Assigned task |
Every entry, from first to last, is to be written out exactly.

Provided data |
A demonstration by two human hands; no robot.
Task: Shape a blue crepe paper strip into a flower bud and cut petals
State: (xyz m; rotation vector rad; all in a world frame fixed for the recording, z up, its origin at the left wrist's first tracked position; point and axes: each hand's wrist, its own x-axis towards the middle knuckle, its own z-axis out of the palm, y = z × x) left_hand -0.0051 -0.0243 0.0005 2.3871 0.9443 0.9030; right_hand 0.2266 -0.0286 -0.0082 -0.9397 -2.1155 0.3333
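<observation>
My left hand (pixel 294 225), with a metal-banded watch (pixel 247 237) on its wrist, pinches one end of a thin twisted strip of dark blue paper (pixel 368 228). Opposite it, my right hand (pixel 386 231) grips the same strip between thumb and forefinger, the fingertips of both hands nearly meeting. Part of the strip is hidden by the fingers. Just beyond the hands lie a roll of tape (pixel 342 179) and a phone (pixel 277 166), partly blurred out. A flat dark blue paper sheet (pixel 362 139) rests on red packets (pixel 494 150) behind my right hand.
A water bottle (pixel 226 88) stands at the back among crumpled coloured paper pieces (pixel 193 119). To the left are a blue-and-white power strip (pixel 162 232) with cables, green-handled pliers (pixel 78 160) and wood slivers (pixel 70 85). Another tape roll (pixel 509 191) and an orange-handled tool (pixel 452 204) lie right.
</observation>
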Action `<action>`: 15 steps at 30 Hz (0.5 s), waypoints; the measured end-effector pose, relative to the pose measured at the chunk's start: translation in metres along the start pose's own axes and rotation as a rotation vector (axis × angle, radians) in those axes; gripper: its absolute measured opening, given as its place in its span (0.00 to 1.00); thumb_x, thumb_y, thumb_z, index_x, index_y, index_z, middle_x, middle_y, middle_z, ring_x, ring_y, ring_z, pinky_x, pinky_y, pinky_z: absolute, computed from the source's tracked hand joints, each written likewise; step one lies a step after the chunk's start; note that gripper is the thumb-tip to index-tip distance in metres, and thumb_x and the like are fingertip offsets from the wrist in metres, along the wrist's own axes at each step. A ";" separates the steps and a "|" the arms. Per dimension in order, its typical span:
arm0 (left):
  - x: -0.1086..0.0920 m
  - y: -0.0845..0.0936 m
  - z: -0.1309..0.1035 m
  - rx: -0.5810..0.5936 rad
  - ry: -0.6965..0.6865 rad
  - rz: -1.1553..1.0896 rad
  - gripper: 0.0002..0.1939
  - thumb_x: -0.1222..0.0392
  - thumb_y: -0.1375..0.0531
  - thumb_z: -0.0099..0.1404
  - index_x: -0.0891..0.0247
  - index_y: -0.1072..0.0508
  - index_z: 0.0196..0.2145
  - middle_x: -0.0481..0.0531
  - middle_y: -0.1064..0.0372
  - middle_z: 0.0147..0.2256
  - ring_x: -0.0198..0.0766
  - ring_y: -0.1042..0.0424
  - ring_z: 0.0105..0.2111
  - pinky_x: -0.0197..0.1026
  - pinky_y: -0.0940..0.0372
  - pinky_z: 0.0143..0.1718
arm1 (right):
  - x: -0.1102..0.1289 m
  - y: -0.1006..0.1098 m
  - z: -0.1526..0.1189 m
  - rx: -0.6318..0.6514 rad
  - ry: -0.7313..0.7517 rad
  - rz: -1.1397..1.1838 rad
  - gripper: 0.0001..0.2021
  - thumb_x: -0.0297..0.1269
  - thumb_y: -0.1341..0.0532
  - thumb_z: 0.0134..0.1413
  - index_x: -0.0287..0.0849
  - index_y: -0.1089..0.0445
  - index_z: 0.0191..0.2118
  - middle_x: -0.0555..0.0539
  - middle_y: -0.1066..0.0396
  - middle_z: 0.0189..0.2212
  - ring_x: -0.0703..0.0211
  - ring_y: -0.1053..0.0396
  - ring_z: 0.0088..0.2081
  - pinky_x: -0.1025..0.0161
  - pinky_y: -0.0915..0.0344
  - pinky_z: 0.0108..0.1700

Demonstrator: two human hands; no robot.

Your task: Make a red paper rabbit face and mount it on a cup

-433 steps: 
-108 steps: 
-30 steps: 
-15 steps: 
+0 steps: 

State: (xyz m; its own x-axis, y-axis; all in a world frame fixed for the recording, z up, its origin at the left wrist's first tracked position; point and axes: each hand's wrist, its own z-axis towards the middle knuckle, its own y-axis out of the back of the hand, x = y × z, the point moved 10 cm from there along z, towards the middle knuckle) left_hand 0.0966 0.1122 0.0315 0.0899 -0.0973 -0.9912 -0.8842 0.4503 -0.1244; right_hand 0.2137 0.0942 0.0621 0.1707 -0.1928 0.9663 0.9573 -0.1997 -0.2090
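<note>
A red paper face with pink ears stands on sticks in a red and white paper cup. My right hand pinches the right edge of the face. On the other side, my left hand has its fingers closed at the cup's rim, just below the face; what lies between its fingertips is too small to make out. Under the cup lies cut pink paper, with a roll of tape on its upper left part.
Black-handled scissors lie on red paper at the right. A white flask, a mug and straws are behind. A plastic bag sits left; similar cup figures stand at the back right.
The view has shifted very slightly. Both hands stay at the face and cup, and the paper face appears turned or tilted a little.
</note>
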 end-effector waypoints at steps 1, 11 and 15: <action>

Expected answer |
A demonstration by two human hands; no robot.
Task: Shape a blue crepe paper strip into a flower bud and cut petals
State: (xyz m; rotation vector rad; all in a world frame fixed for the recording, z up, its origin at the left wrist's first tracked position; point and axes: each hand's wrist, its own x-axis towards the middle knuckle, its own z-axis out of the palm, y = z × x) left_hand -0.0051 -0.0243 0.0005 2.3871 0.9443 0.9030; right_hand 0.2266 -0.0286 -0.0082 -0.9397 -2.1155 0.3333
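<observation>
My left hand (pixel 294 225), with a metal-banded watch (pixel 247 237) on its wrist, pinches one end of a thin twisted strip of dark blue paper (pixel 368 228). Opposite it, my right hand (pixel 386 231) grips the same strip between thumb and forefinger, the fingertips of both hands nearly meeting. Part of the strip is hidden by the fingers. Just beyond the hands lie a roll of tape (pixel 342 179) and a phone (pixel 277 166), partly blurred out. A flat dark blue paper sheet (pixel 362 139) rests on red packets (pixel 494 150) behind my right hand.
A water bottle (pixel 226 88) stands at the back among crumpled coloured paper pieces (pixel 193 119). To the left are a blue-and-white power strip (pixel 162 232) with cables, green-handled pliers (pixel 78 160) and wood slivers (pixel 70 85). Another tape roll (pixel 509 191) and an orange-handled tool (pixel 452 204) lie right.
</observation>
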Action `<action>`: 15 steps at 30 Hz (0.5 s), waypoints; the measured end-effector pose, relative to the pose measured at the chunk's start: translation in metres along the start pose's own axes and rotation as a rotation vector (axis × angle, radians) in those axes; gripper: its absolute measured opening, given as its place in its span (0.00 to 1.00); thumb_x, thumb_y, thumb_z, index_x, index_y, index_z, middle_x, middle_y, middle_z, ring_x, ring_y, ring_z, pinky_x, pinky_y, pinky_z: absolute, computed from the source's tracked hand joints, each written likewise; step one lies a step after the chunk's start; note that gripper is the thumb-tip to index-tip distance in metres, and thumb_x and the like are fingertip offsets from the wrist in metres, along the wrist's own axes at each step. A ";" separates the steps and a "|" the arms. Per dimension in order, its typical span:
arm0 (left):
  - x: -0.1086..0.0920 m
  - y: -0.0845..0.0936 m
  - z: -0.1309..0.1035 m
  - rx: -0.5810..0.5936 rad
  - ry: -0.6965..0.6865 rad
  - rz: -1.1553..1.0896 rad
  - gripper: 0.0002..0.1939
  - thumb_x: -0.1222..0.0392
  - thumb_y: -0.1375..0.0531
  - thumb_z: -0.0099..0.1404
  - index_x: -0.0891..0.0247
  - index_y: -0.1072..0.0508
  - index_z: 0.0196..0.2145
  - middle_x: -0.0481..0.0531
  - middle_y: -0.1064..0.0372
  - middle_z: 0.0147..0.2256
  - ring_x: -0.0198..0.0766
  - ring_y: -0.1042..0.0424
  - ring_z: 0.0105..0.2111
  - pinky_x: -0.0197..0.1026
  - pinky_y: -0.0940..0.0372
  - pinky_z: 0.0143..0.1718
arm1 (right):
  - x: -0.1102..0.1289 m
  - y: -0.1006..0.1098 m
  - z: -0.1526..0.1189 m
  - rx: -0.6318..0.6514 rad
  - ry: -0.7313..0.7517 rad
  - rz: -1.1397..1.1838 rad
  - gripper: 0.0001..0.2021
  - thumb_x: -0.0297..0.1269
  - thumb_y: -0.1341..0.0532
  - thumb_z: 0.0134..0.1413
  - index_x: -0.0287..0.0849
  - index_y: -0.1089..0.0445
  - index_z: 0.0191..0.2118
  - middle_x: -0.0555..0.0539
  - middle_y: -0.1066..0.0396
  - middle_z: 0.0189..0.2212
  - ring_x: -0.0703..0.0211
  - ring_y: -0.1053..0.0396
  - ring_z: 0.0088..0.2081
  - pinky_x: -0.1025..0.0161
  - pinky_y: -0.0915..0.0344
  - pinky_z: 0.0108..0.1700

Demonstrator: two human hands; no robot.

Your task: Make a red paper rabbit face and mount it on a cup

-433 steps: 
-108 steps: 
-30 steps: 
-15 steps: 
+0 steps: 

State: (xyz m; its own x-axis, y-axis; all in a world frame fixed for the recording, z up, its origin at the left wrist's first tracked position; point and axes: each hand's wrist, its own z-axis towards the middle knuckle, its own y-axis out of the back of the hand, x = y × z, the point moved 10 cm from there along z, towards the middle knuckle) left_hand 0.0966 0.1122 0.0315 0.0899 -0.0973 -0.9912 -0.8842 0.4503 -0.1244; right_hand 0.2137 0.0942 0.0621 0.1707 -0.1928 0.9663 0.9573 -0.1997 -0.2090
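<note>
A red paper face with pink ears stands on sticks in a red and white paper cup. My right hand pinches the right edge of the face. On the other side, my left hand has its fingers closed at the cup's rim, just below the face; what lies between its fingertips is too small to make out. Under the cup lies cut pink paper, with a roll of tape on its upper left part.
Black-handled scissors lie on red paper at the right. A white flask, a mug and straws are behind. A plastic bag sits left; similar cup figures stand at the back right.
The view has shifted very slightly. Both hands stay at the face and cup, and the paper face appears turned or tilted a little.
</note>
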 end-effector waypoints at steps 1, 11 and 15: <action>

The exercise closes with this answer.